- What the task requires
Keep the wording of the records intact as you retype them, and omit every image.

Data records:
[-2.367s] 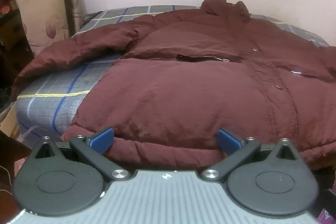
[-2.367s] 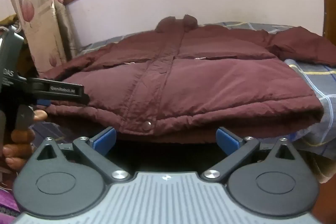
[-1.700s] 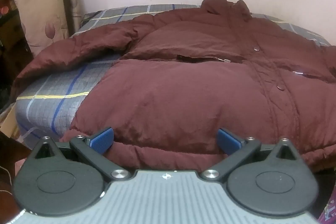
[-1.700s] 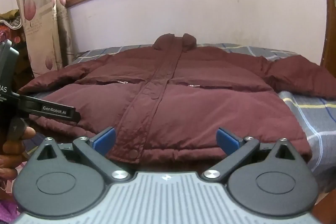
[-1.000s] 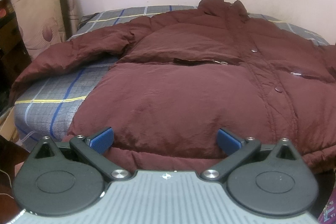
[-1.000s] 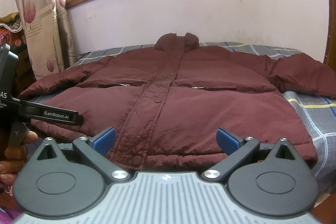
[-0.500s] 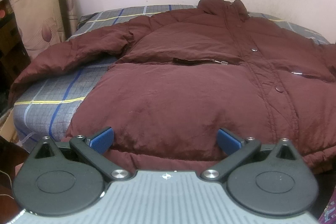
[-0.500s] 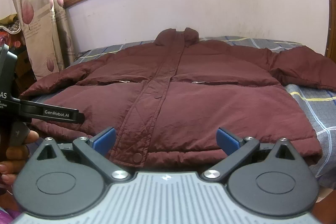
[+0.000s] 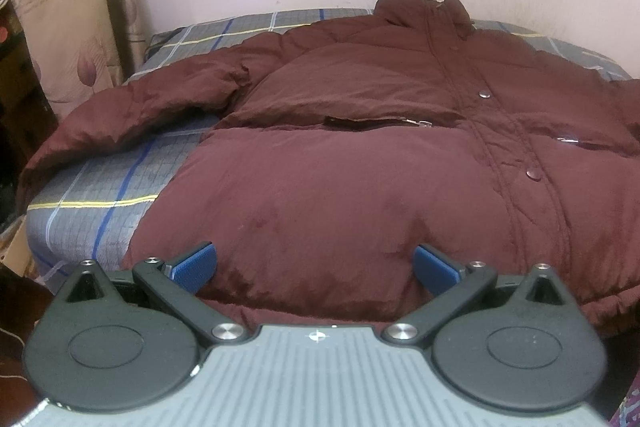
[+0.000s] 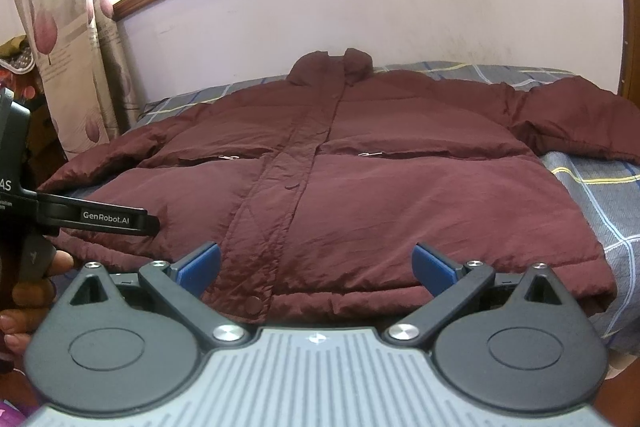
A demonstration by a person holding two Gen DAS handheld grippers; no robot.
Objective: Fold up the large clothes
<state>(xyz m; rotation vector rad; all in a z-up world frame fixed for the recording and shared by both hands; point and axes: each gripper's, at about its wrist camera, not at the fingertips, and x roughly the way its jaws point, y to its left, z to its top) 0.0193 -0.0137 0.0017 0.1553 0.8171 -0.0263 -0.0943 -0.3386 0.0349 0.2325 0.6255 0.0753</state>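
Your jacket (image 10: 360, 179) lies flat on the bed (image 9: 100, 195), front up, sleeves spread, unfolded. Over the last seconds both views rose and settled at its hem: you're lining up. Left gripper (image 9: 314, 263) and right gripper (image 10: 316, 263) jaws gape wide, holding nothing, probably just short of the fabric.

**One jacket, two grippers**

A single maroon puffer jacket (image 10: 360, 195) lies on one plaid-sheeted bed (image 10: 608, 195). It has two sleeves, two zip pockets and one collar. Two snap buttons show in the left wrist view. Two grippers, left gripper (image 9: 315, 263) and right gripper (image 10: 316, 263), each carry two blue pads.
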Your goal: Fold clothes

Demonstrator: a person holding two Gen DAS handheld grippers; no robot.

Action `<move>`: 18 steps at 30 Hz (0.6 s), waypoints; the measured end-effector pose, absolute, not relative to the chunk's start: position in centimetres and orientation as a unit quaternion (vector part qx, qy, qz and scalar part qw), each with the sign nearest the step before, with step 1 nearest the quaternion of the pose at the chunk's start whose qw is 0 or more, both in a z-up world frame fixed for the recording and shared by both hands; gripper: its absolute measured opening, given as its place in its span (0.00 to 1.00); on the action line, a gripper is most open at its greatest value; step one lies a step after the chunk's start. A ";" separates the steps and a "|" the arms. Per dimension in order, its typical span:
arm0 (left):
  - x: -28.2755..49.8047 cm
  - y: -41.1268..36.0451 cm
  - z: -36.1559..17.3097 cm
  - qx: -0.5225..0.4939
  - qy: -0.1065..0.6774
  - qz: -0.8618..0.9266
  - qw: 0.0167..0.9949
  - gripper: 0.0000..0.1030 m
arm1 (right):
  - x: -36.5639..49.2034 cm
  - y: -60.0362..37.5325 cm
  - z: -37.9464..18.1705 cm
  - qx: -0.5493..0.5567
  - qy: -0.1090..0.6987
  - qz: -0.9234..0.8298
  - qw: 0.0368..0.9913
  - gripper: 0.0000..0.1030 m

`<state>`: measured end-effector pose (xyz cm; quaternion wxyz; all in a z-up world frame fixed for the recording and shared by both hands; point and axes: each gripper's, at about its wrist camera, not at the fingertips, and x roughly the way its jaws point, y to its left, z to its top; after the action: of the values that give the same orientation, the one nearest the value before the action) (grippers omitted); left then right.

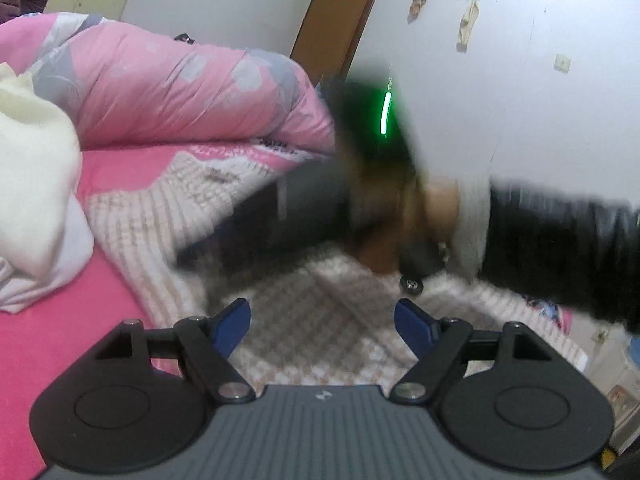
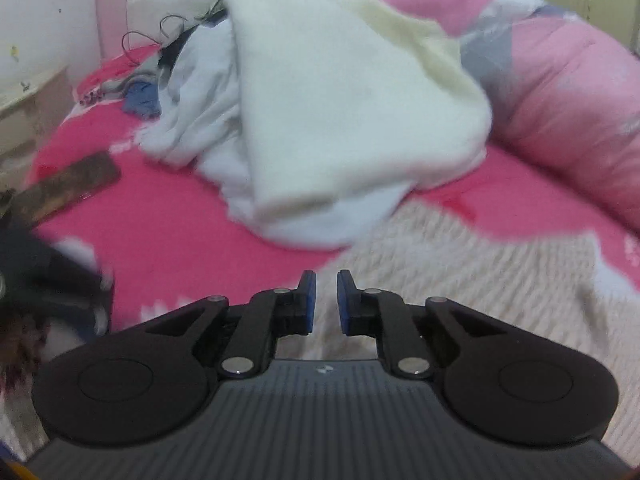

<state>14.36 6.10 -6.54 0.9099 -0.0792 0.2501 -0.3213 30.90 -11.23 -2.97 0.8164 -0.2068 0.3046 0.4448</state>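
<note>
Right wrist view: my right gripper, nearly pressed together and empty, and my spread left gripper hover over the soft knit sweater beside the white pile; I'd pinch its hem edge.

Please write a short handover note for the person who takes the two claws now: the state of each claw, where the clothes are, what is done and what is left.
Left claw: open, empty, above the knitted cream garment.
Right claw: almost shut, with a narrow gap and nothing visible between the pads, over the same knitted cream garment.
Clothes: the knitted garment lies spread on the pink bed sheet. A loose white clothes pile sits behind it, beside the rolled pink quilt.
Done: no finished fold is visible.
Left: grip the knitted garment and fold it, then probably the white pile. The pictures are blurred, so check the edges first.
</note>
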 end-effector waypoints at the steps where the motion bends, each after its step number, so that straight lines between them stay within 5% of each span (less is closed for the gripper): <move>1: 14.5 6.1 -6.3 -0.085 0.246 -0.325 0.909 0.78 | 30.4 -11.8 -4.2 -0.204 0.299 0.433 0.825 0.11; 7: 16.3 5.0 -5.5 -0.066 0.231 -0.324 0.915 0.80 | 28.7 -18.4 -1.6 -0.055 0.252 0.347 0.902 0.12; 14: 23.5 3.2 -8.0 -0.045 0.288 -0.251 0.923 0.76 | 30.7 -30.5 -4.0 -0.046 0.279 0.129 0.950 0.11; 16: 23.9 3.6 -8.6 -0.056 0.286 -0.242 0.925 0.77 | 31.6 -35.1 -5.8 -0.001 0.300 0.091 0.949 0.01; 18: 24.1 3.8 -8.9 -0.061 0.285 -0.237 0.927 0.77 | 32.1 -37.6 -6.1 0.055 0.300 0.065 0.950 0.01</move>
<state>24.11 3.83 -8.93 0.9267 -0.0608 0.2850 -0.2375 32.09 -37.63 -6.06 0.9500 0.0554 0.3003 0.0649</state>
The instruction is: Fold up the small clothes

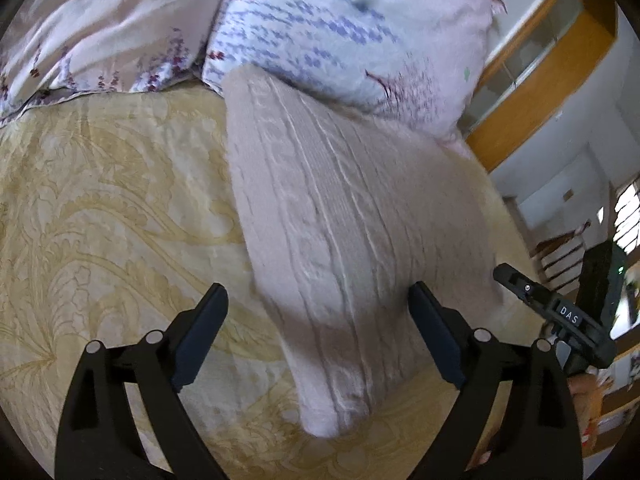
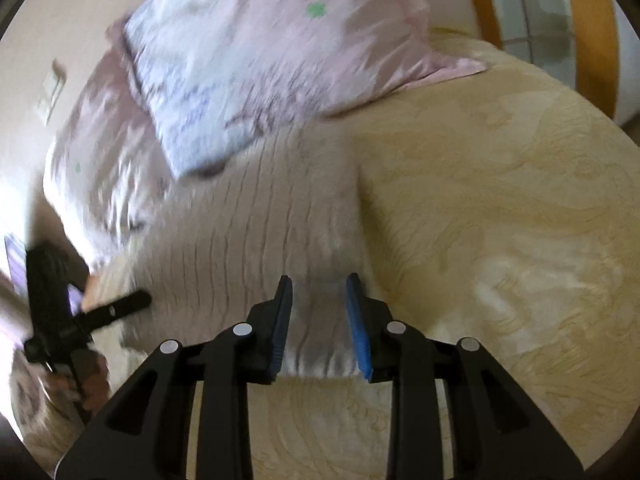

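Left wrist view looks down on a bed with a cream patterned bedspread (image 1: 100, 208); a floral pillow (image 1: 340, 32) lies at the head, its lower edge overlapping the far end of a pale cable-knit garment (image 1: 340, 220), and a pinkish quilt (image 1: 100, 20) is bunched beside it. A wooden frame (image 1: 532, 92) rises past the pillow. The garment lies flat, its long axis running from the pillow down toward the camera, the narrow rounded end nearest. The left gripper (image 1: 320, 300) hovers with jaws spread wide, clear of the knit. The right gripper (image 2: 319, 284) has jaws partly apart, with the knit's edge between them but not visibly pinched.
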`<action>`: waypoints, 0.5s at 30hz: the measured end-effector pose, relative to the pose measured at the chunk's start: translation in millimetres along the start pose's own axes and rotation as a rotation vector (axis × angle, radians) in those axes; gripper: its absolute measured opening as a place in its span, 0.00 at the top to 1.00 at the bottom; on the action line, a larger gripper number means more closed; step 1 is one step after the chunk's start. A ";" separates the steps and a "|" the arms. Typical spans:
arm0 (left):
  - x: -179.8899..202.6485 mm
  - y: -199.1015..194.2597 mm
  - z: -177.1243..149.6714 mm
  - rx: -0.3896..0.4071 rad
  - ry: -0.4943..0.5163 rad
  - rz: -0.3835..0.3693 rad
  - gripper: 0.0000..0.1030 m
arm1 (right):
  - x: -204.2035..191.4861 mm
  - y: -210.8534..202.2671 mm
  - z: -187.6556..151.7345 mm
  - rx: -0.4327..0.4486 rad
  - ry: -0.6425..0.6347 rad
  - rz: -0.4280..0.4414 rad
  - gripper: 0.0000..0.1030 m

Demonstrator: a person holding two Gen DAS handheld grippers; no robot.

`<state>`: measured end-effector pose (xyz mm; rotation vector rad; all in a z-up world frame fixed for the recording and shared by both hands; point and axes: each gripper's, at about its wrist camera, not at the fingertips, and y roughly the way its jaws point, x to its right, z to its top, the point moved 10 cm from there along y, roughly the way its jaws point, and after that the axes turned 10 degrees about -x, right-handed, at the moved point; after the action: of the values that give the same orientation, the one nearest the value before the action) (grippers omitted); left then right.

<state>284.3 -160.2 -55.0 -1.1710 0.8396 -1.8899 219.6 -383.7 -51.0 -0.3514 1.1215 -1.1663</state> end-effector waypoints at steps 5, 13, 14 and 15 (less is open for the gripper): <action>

- Result of this task
[-2.367s] 
[-2.367s] 
[-1.700s] 
[-1.700s] 
[-1.000s] 
[-1.000s] 
[-0.500s] 
[-0.500s] 
[+0.000s] 
[+0.000s] 
A demonstration by a person holding two Gen DAS handheld grippers; no robot.
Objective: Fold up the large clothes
<state>(xyz m; rotation vector rad; all in a z-up world frame fixed for the recording and shared by both hands; point and axes: each gripper's, at about its wrist camera, not at the fingertips, and x roughly the way its jaws point, y to its left, z to its top) 0.0193 -0.0137 0.0017 0.1553 0.8171 -0.0263 -0.0943 -0.3386 0.0349 0.2325 0.6255 0.0753</state>
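Your jacket (image 10: 360, 179) lies flat on the bed (image 9: 100, 195), front up, sleeves spread, unfolded. Over the last seconds both views rose and settled at its hem: you're lining up. Left gripper (image 9: 314, 263) and right gripper (image 10: 316, 263) jaws gape wide, holding nothing, probably just short of the fabric.

**One jacket, two grippers**

A single maroon puffer jacket (image 10: 360, 195) lies on one plaid-sheeted bed (image 10: 608, 195). It has two sleeves, two zip pockets and one collar. Two snap buttons show in the left wrist view. Two grippers, left gripper (image 9: 315, 263) and right gripper (image 10: 316, 263), each carry two blue pads.
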Your goal: Fold clothes

Demonstrator: a person holding two Gen DAS handheld grippers; no robot.

Action `<move>`: 18 steps at 30 Hz (0.6 s), waypoints; the measured end-effector pose, absolute, not relative to the chunk's start: position in centimetres and orientation as a unit quaternion (vector part qx, qy, qz and scalar part qw), each with the sign nearest the step before, with step 1 nearest the quaternion of the pose at the chunk's start whose qw is 0 or more, both in a z-up world frame fixed for the recording and shared by both hands; gripper: its absolute measured opening, given as its place in its span (0.00 to 1.00); on the action line, a gripper is most open at its greatest value; step one lies a step after the chunk's start. A ";" separates the steps and a "|" the arms. Per dimension in order, its typical span:
arm0 (left):
  - x: -28.2755..49.8047 cm
  - y: -41.1268..36.0451 cm
  - z: -36.1559..17.3097 cm
  - qx: -0.5225..0.4939
  - qy: -0.1065..0.6774
  - qz: -0.8618..0.9266
  - qw: 0.0167..0.9949
  - gripper: 0.0000..0.1030 m
arm1 (right):
  - x: -36.5639..49.2034 cm
  - y: -60.0362..37.5325 cm
  - z: -37.9464..18.1705 cm
  - qx: -0.5493..0.5567
  - qy: -0.1090..0.6987
  - qz: -0.9234..0.8298
  - qw: 0.0368..0.9913
  - gripper: 0.0000..0.1030 m

`<state>`: measured end-effector pose (xyz cm; quaternion wxyz; all in a z-up world frame fixed for the recording and shared by both hands; point and axes: each gripper's, at about its wrist camera, not at the fingertips, and x roughly the way its jaws point, y to its left, z to its top; after the action: of the values that give the same orientation, the one nearest the value before the action) (grippers omitted); left then right.


<state>14.36 6.10 -6.54 0.9099 -0.0792 0.2501 -0.3213 30.90 -11.23 -2.97 0.8164 -0.2068 0.3046 0.4448</state>
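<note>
Right wrist view: my right gripper, nearly pressed together and empty, and my spread left gripper hover over the soft knit sweater beside the white pile; I'd pinch its hem edge.

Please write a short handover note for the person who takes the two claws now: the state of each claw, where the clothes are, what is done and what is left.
Left claw: open, empty, above the knitted cream garment.
Right claw: almost shut, with a narrow gap and nothing visible between the pads, over the same knitted cream garment.
Clothes: the knitted garment lies spread on the pink bed sheet. A loose white clothes pile sits behind it, beside the rolled pink quilt.
Done: no finished fold is visible.
Left: grip the knitted garment and fold it, then probably the white pile. The pictures are blurred, so check the edges first.
</note>
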 end-effector waypoints at the steps where the motion bends, each after its step number, so that straight lines between them stay within 5% of each span (less is closed for the gripper): <move>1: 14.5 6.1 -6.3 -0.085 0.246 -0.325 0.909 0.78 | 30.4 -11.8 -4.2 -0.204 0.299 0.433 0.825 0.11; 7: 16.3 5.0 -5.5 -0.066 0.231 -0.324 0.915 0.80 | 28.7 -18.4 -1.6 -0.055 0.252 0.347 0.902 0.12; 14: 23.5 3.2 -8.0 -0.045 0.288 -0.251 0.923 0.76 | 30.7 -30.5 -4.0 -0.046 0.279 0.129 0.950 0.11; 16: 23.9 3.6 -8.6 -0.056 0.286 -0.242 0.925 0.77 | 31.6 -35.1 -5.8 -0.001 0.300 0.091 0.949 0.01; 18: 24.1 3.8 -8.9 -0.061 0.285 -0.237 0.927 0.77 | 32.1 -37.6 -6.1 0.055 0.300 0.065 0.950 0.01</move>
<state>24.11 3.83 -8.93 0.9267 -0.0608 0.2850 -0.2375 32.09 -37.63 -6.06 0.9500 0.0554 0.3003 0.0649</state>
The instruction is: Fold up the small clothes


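Left wrist view looks down on a bed with a cream patterned bedspread (image 1: 100, 208); a floral pillow (image 1: 340, 32) lies at the head, its lower edge overlapping the far end of a pale cable-knit garment (image 1: 340, 220), and a pinkish quilt (image 1: 100, 20) is bunched beside it. A wooden frame (image 1: 532, 92) rises past the pillow. The garment lies flat, its long axis running from the pillow down toward the camera, the narrow rounded end nearest. The left gripper (image 1: 320, 300) hovers with jaws spread wide, clear of the knit. The right gripper (image 2: 319, 284) has jaws partly apart, with the knit's edge between them but not visibly pinched.
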`<action>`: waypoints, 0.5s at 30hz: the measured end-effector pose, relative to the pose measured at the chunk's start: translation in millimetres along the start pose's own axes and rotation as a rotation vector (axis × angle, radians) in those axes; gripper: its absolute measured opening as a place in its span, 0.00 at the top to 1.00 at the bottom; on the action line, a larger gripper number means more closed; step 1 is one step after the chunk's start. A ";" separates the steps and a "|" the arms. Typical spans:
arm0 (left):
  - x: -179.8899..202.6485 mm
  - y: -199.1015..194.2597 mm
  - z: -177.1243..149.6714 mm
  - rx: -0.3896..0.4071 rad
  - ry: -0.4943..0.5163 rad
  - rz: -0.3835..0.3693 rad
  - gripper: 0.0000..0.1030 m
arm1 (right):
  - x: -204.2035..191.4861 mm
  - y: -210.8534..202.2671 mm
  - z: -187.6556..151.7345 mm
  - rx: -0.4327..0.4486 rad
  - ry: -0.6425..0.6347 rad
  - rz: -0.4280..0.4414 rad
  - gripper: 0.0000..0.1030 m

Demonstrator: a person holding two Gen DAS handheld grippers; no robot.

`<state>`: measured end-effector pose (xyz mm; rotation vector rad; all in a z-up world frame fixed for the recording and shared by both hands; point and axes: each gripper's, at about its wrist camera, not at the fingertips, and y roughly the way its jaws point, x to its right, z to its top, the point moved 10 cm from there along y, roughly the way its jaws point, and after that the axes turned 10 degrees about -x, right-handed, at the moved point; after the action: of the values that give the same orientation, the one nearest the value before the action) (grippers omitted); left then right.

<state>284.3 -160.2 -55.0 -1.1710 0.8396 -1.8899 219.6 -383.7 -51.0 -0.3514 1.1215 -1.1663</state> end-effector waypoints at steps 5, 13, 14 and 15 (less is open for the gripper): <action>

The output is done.